The Return of the Hummingbirds
One of the things we love about the house we bought on our return to Texas was the certification as a Wildlife Habitat House.
Maintaining that environment became our goal as we settled in. We had an unusually cold winter this year. Several days of temperatures below freezing are absolutely not a normal winter in Texas.
Neither are April days in the low 50 degree and high 40 degree range.
A few hardy birds and one or two hummingbirds stayed around, but most of our wildlife disappeared. It’s May and warmer temperatures have returned.

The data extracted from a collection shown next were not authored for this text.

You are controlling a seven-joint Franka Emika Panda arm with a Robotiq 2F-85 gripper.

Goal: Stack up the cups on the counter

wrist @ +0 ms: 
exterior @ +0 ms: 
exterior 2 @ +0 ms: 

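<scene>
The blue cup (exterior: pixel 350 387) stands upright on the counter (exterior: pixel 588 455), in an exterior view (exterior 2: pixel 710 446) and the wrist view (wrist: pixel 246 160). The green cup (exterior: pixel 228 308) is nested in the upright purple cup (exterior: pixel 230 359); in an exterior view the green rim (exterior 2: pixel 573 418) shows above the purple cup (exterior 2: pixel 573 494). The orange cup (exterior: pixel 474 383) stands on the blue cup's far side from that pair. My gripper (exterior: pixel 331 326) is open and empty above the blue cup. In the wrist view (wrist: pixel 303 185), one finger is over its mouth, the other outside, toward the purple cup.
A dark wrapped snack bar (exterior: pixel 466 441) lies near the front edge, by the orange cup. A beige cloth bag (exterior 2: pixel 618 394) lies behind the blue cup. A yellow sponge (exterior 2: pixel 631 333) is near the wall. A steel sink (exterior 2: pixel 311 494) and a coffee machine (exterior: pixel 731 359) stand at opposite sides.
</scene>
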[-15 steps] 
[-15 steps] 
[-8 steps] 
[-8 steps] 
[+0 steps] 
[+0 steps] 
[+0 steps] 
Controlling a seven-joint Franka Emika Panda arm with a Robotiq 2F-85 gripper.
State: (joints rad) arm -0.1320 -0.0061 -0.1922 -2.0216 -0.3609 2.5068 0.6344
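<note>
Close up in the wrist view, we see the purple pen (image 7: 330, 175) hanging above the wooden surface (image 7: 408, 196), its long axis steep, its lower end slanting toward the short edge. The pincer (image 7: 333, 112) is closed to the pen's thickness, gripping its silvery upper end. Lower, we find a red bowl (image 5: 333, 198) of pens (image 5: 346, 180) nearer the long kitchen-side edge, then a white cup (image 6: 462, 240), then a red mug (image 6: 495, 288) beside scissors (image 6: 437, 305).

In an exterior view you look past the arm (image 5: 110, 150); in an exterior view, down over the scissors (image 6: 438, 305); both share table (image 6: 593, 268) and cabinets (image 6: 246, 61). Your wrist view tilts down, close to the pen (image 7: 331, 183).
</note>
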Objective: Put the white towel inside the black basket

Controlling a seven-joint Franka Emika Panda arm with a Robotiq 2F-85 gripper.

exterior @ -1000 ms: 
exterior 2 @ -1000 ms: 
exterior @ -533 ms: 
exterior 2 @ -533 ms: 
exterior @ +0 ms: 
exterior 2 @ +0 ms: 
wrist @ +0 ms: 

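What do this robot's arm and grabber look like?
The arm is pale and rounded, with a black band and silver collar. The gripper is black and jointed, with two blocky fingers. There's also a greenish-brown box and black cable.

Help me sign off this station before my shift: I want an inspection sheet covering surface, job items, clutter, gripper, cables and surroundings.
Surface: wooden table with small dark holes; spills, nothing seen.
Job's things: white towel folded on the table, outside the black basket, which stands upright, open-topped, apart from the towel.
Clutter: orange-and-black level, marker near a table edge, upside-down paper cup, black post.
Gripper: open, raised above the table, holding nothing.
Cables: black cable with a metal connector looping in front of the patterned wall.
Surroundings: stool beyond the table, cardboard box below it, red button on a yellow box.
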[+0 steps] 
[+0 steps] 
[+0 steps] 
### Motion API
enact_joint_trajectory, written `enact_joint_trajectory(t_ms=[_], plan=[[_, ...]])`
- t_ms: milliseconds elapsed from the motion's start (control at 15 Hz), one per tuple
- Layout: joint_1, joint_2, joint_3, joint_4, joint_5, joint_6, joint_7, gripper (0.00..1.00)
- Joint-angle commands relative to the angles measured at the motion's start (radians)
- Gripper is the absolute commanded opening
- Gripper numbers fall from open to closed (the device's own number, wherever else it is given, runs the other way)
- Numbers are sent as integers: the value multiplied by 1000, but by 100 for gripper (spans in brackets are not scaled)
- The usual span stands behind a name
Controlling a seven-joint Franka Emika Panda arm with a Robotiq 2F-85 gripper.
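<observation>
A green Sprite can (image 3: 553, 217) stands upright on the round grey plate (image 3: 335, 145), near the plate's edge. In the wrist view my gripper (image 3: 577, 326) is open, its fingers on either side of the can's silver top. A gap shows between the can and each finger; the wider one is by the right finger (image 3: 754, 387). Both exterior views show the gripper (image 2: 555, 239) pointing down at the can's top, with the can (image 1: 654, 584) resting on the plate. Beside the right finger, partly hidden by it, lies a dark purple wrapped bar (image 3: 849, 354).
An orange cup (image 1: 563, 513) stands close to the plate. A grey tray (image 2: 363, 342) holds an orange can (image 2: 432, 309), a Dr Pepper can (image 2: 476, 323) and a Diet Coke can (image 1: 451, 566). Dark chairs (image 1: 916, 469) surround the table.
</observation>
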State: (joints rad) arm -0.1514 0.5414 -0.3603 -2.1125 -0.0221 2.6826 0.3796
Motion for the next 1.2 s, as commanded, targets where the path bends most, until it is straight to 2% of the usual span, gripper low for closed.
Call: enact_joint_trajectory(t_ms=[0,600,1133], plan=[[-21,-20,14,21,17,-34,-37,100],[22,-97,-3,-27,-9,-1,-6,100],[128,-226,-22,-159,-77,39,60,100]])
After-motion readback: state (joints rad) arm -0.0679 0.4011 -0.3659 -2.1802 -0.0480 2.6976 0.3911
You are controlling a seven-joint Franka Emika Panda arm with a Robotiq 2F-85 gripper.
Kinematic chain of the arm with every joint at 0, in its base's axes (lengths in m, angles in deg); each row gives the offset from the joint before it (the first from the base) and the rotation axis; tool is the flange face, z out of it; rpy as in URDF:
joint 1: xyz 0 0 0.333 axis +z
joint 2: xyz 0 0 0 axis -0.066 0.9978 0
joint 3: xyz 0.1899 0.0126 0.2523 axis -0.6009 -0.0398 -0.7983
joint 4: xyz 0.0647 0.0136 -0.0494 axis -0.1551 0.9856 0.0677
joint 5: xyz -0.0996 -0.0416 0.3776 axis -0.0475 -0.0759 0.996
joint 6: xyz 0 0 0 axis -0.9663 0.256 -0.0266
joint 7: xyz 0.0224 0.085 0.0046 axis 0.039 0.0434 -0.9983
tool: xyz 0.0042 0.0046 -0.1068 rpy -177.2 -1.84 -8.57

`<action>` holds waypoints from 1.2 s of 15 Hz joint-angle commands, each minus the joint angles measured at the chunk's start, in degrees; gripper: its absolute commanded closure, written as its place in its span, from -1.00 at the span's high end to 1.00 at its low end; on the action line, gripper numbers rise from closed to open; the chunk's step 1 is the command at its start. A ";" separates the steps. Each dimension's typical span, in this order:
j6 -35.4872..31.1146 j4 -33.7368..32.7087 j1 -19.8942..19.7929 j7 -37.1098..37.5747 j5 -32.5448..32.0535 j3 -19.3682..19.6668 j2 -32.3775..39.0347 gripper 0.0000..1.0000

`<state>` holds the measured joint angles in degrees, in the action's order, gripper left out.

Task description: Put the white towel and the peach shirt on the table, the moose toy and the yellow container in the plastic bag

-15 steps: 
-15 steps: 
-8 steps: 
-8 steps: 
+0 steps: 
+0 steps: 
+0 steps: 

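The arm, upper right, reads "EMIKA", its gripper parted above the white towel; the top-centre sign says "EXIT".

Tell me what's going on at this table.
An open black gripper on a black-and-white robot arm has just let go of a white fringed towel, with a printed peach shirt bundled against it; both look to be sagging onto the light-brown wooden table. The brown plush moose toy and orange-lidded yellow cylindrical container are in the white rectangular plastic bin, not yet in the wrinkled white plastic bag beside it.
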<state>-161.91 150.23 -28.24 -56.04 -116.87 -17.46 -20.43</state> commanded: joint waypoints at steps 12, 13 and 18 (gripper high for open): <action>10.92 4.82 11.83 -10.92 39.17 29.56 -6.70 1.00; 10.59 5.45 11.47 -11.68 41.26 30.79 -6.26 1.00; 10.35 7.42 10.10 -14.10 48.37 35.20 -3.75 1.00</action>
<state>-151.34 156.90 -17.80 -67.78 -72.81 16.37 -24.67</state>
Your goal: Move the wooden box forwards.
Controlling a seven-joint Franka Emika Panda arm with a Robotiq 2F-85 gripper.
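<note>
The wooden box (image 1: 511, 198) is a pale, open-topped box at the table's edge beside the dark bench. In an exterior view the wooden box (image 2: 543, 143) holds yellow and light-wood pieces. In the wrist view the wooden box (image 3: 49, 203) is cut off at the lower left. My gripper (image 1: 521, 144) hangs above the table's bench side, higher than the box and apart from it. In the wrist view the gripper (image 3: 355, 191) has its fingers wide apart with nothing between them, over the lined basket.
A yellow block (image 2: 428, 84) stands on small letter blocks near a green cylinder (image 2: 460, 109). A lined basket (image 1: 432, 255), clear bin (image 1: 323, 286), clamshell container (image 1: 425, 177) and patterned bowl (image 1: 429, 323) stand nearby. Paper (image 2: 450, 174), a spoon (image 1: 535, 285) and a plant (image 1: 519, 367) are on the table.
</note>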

That means bullfrog serenades, cardinals and swallows swooping down and around in their mating dance, mosquitoes buzzing for prey. (Hate that part since I am major mosquito bait.)
Baby squirrels play chase one another and mama shimmies up the bird feeder pole to shake birdseed down to her babies.
Dogwoods, Japanese magnolias, peach trees are filled with blooms. Four o’clock plants are popping up and soon will be bursting with red flowers.
Our hummingbirds are back at the feeders in large numbers. We have five feeders around the yard. One or the other of them always needs refilling now.
Last year I worried that we’d lose our large population of hummingbirds when I started making their syrup instead of purchasing the commercial nectar as the previous owner did. This year it doesn’t seem to matter. I prepare hummingbird syrup at least twice a week.